**Prompt**. Restate exactly the lines below, from the one containing "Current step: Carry" through the final line, and leave out the pictures.

**Supplied material**.
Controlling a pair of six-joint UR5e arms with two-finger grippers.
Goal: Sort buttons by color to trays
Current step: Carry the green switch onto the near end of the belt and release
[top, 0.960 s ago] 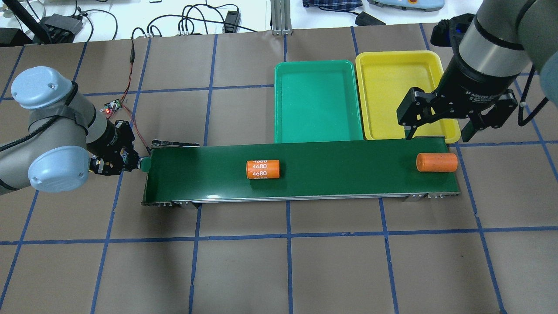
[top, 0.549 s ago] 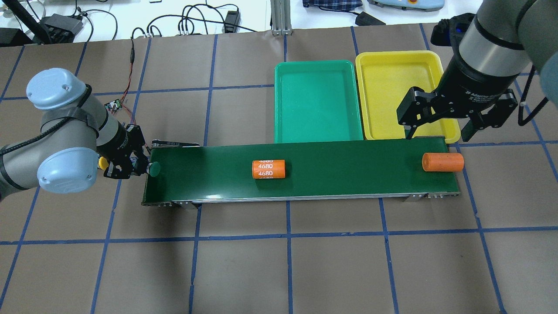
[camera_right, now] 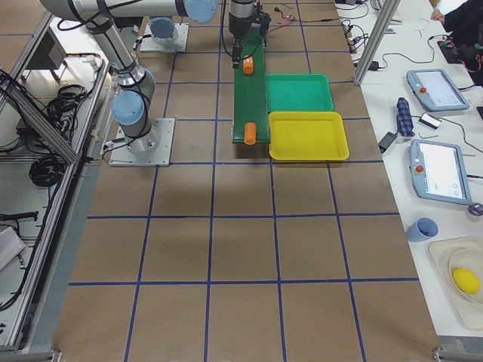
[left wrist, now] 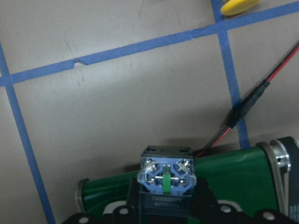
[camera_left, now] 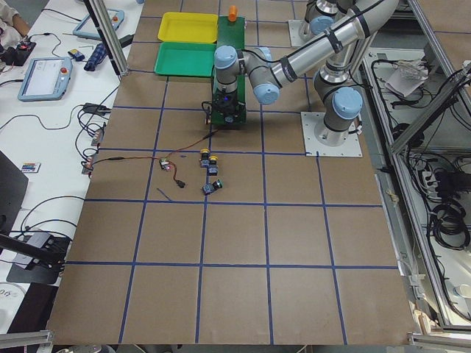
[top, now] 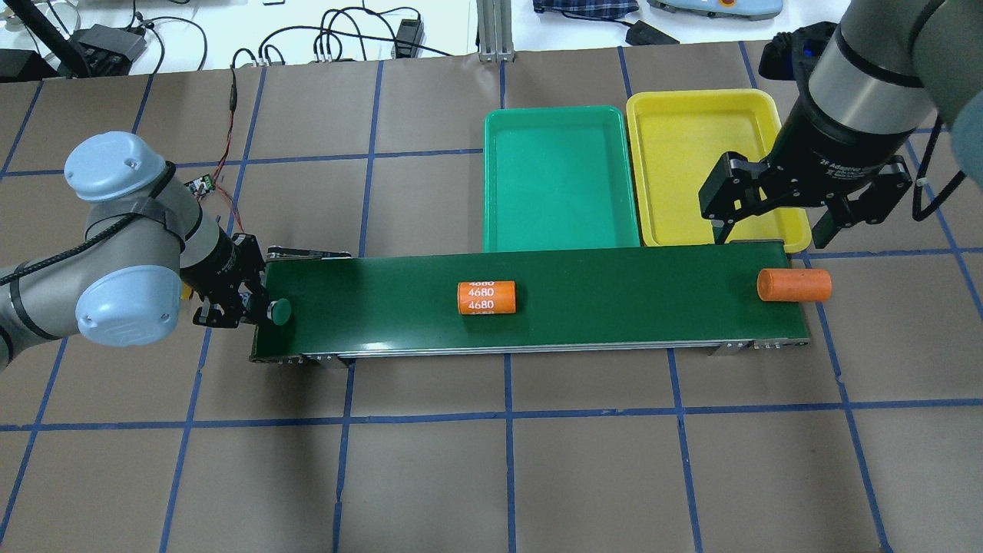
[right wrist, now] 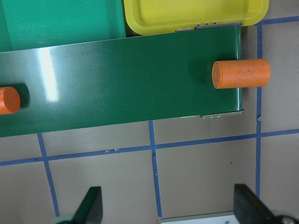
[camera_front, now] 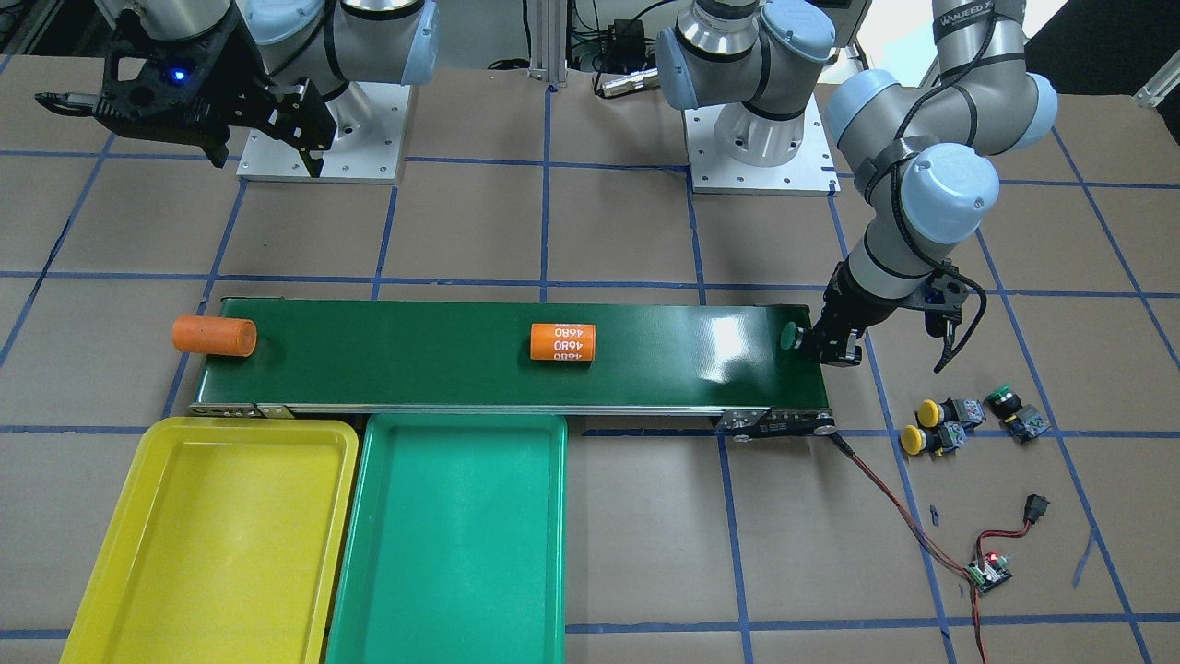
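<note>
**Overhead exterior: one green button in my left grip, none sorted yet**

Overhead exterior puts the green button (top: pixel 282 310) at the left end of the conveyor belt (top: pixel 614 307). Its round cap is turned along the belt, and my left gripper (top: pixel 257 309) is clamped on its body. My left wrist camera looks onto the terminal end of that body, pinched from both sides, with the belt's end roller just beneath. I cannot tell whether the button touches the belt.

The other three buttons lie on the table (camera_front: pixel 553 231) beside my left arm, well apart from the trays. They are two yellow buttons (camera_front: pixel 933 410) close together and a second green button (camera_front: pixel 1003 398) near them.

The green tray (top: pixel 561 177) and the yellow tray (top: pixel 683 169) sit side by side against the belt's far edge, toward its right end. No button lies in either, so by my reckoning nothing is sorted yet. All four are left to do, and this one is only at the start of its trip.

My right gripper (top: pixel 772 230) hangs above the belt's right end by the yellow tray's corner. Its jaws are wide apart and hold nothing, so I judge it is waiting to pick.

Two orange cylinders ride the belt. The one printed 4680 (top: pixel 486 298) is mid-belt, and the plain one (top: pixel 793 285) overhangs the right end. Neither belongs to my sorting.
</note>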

**Output below**.
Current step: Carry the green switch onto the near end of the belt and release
[top, 0.960 s ago] 
[top, 0.549 s ago] 
[camera_right, now] 
[left wrist, now] 
[camera_left, now] 
[top, now] 
[right wrist, now] 
[camera_front, now] 
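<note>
**Overhead exterior: one green button in my left grip, none sorted yet**

Overhead exterior puts the green button (top: pixel 282 310) at the left end of the conveyor belt (top: pixel 614 307). Its round cap is turned along the belt, and my left gripper (top: pixel 257 309) is clamped on its body. My left wrist camera looks onto the terminal end of that body, pinched from both sides, with the belt's end roller just beneath. I cannot tell whether the button touches the belt.

The other three buttons lie on the table (camera_front: pixel 553 231) beside my left arm, well apart from the trays. They are two yellow buttons (camera_front: pixel 933 410) close together and a second green button (camera_front: pixel 1003 398) near them.

The green tray (top: pixel 561 177) and the yellow tray (top: pixel 683 169) sit side by side against the belt's far edge, toward its right end. No button lies in either, so by my reckoning nothing is sorted yet. All four are left to do, and this one is only at the start of its trip.

My right gripper (top: pixel 772 230) hangs above the belt's right end by the yellow tray's corner. Its jaws are wide apart and hold nothing, so I judge it is waiting to pick.

Two orange cylinders ride the belt. The one printed 4680 (top: pixel 486 298) is mid-belt, and the plain one (top: pixel 793 285) overhangs the right end. Neither belongs to my sorting.
</note>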

No further answer is required.